There is also the issue of how representative Lulay's socialist eugenicists were of the labor movement as a whole. There is no doubt that Kautsky was a key party theorist, although to focus on his Darwinian interests to the exclusion of his more dynamic revolutionary social and political thought between the Erfurt Program of 1891 and his 1909 work Weg zur Macht risks distorting our understanding of Kautsky. The German socialist whom Lulay cites even more than Kautsky, Oda Olberg, was the most consistent advocate of eugenic ideas within German social democracy. While Olberg was a regular contributor to Die Neue Zeit, she was based in Italy and played no active role in the German party organization. (“Social anthropological” ideas were far more prevalent in the Italian socialist movement than in Germany. It would be worth examining why this was the case, although that would go beyond the scope of the Anglo-German comparison in this book.) Of Lulay's other protagonists, Henriette Fürth was a regular contributor to Die Sozialistischen Monatshefte but was perhaps more active in non-socialist organizations than in the Social Democratic Party before 1914. Lulay tends to quote the most radical formulations of Olberg (and Sidney Herbert in the British case) as representative of socialist eugenic discourse as a whole.
As Lulay acknowledges, the arguments of these writers, aired more in the parties’ theoretical journals than in the more widely read daily newspapers, were largely an elite discourse.
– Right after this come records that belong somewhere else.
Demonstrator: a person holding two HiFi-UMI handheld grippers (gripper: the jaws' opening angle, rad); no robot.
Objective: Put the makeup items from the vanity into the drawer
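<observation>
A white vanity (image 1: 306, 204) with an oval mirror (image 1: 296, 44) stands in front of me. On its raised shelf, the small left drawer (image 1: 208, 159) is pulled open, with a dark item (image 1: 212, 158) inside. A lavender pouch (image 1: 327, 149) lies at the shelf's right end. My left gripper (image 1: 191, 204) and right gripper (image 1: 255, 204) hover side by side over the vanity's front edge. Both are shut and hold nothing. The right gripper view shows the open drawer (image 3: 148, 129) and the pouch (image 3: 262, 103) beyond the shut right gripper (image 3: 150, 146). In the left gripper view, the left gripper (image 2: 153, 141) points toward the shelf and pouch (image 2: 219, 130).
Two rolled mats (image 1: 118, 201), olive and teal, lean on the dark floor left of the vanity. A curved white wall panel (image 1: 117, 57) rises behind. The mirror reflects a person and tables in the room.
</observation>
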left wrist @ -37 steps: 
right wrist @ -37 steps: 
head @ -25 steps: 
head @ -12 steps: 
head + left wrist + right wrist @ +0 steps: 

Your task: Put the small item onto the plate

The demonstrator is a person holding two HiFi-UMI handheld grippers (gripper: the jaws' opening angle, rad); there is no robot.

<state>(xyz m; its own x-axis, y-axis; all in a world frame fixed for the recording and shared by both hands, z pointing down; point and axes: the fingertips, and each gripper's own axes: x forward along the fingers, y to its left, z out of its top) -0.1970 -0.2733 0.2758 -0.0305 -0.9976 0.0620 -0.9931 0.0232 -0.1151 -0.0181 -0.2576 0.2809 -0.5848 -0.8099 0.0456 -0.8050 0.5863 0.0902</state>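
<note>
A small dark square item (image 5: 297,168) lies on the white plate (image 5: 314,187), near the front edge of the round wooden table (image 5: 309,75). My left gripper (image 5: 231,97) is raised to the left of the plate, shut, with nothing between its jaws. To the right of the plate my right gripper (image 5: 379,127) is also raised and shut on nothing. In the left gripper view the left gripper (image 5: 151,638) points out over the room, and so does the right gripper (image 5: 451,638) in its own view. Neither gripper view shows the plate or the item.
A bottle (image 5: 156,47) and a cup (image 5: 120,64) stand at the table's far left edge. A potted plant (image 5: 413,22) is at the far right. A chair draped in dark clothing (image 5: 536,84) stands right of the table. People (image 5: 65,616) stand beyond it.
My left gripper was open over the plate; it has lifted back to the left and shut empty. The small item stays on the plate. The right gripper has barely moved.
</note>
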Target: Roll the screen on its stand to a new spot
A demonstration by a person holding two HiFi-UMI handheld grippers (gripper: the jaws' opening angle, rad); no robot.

For most rank-and-file socialists, the social, “environmental” factors of poor housing, the cost of food, and “proletarian diseases” like tuberculosis were more urgent concerns than theoretical hypotheses regarding population questions in a future socialist society. As Richard Saage has argued, the discussions about “racial hygiene” and eugenics “never achieved any hegemony worth mentioning in political practice” in the labor movement (Zwischen Darwin und Marx [2012], 141). Birgit Lulay's comparative perspective is promising, but the book could have delivered more insight into differences both between and within the case studies.